There are 4 problems like this one. Can someone explain the steps to reach the conclusion.
An alloy weighing 30 lbs. is 11% tin. The alloy was made by mixing a 15% tin alloy and a 9% tin alloy. How many pounds of each alloy were used to make the 11% alloy?
? lbs. of the 15% alloy and ? lbs. of the 9% alloy.
Hi Duke,
Thank you for your response.
I'm feeling really stupid now. I worked the problem as laid out but must not be doing something correctly because I can't seem to come up with the answers you provided. Could you please extend your explanation so I might see what I am doing wrong.
Please someone help me understand how to work this problem.
Alright will some one please let me know if I'm being blind and not seeing the answer in front of me. I honestly am not getting how to do this. I don't want to just copy down the answers I get here I truly would like to understand what it is I'M DOING.
Maybe I'm just not doing these mixture problems correctly. This is what I have done.
An alloy of copper is 10% copper and weighs 25 pounds. A second alloy is 18% copper. How much (to the nearest tenth lb.) of the second alloy must be added to the first alloy to get a 13% mixture.
=15 pounds
(.10)(25)+(.18x)=(.13)(25+x)
(2.5)+(.18x)=(3.25)+(.13x)
3.25 -2.5=.18x -.13x
.75=.05x
.75/.05=x
15=x
2 Answers
- David in KenaiLv 61 decade agoFavorite Answer
Wow, someone who's actually trying to learn instread of just get answers to a problem set. Good on you.

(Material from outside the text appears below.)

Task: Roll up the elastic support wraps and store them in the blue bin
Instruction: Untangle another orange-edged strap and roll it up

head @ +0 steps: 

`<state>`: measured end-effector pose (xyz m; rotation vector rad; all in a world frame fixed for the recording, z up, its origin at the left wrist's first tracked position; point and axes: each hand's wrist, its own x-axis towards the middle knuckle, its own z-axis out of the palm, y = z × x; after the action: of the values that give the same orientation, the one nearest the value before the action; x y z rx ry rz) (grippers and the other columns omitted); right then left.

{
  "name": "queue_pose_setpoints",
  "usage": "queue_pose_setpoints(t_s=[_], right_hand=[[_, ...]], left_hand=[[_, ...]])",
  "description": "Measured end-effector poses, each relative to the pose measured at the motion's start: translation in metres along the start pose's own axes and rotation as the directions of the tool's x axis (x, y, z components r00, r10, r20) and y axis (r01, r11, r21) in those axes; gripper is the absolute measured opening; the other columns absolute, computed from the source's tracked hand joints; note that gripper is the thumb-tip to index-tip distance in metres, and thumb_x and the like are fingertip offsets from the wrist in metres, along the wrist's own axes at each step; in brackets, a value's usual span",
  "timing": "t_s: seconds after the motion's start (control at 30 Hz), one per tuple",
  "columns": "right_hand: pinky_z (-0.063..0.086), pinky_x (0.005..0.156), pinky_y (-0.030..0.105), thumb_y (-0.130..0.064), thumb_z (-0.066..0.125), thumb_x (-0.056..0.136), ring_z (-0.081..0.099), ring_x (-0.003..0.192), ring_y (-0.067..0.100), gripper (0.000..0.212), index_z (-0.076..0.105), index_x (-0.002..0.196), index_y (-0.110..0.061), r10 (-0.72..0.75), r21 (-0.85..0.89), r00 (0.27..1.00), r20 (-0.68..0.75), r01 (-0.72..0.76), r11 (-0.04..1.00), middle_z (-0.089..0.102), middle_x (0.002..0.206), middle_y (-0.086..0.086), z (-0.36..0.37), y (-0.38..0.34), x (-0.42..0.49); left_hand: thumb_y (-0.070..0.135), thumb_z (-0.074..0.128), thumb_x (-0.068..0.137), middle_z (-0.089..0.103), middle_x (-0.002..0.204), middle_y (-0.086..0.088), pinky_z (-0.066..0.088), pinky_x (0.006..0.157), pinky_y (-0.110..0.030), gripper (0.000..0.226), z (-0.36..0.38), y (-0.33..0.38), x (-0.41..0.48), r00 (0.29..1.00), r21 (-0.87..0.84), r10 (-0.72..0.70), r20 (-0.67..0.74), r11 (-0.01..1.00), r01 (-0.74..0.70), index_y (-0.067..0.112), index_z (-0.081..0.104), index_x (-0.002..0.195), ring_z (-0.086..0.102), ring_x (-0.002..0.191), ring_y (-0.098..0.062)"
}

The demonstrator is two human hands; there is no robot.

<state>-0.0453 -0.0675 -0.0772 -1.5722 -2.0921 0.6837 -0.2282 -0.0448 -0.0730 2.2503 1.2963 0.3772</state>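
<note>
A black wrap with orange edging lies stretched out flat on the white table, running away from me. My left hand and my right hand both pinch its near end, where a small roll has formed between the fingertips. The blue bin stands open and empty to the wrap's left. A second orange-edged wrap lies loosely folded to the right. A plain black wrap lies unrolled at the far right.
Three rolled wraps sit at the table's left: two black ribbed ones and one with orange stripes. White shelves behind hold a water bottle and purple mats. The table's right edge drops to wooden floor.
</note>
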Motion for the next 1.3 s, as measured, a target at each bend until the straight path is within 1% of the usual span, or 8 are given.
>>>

Duke got the right answer but used two equations to do it. Your (Michelle)'s approach in your second problem is correct. Here's the same approach for your first problem:
x= pounds of 9% alloy
pounds of tin = 30(.11)=.09(x)+.15(30-x) Because the amount of 15% alloy must be 30 (total weight) - x (weight of 9%)=(30-x)
3.3 = 4.5 - .15x + .09x
-1.2 = -.06x
20 = x = pounds of 9% alloy
So 30-20=10 = pounds of 15% alloy.
Again, your approach works. Duke's approach works.
Your's is easier for this problem.
But you should get familiar with his approach of substituting an equation for one variable into a second equation. Not for stuff like this but for more complicated problems.
Source(s): Algebra taken long ago. Material Science at Berkeley too, I suppose. But it could have been a fudge recipe. You'd use the same algebra to get the answer. - duke_of_urlsLv 71 decade ago
There are 2 equations here. One is a tin-only equation and one is a total weight equation.
The amount of tin in the final alloy is (30)(.11)
the amount of tin in the first alloy is F(.15)
the amount of tin in the second alloy is S(.09)
So, the first equation is:
(30)(.11)=F(.15)+S(.09)
The second equation is the total weight of metal which is:
30=F+S where F is the weight of the first alloy and S is the weight of the second alloy.
Rearranging the second equation gives an equation for F:
F=30-S
Substituting the right side of this equation for F in the first equation gives:
(30)(.11)=(.15)(30)-(.15)S + (.09)S
Solving for S gives S=20
The weight of the first alloy is 30-20=10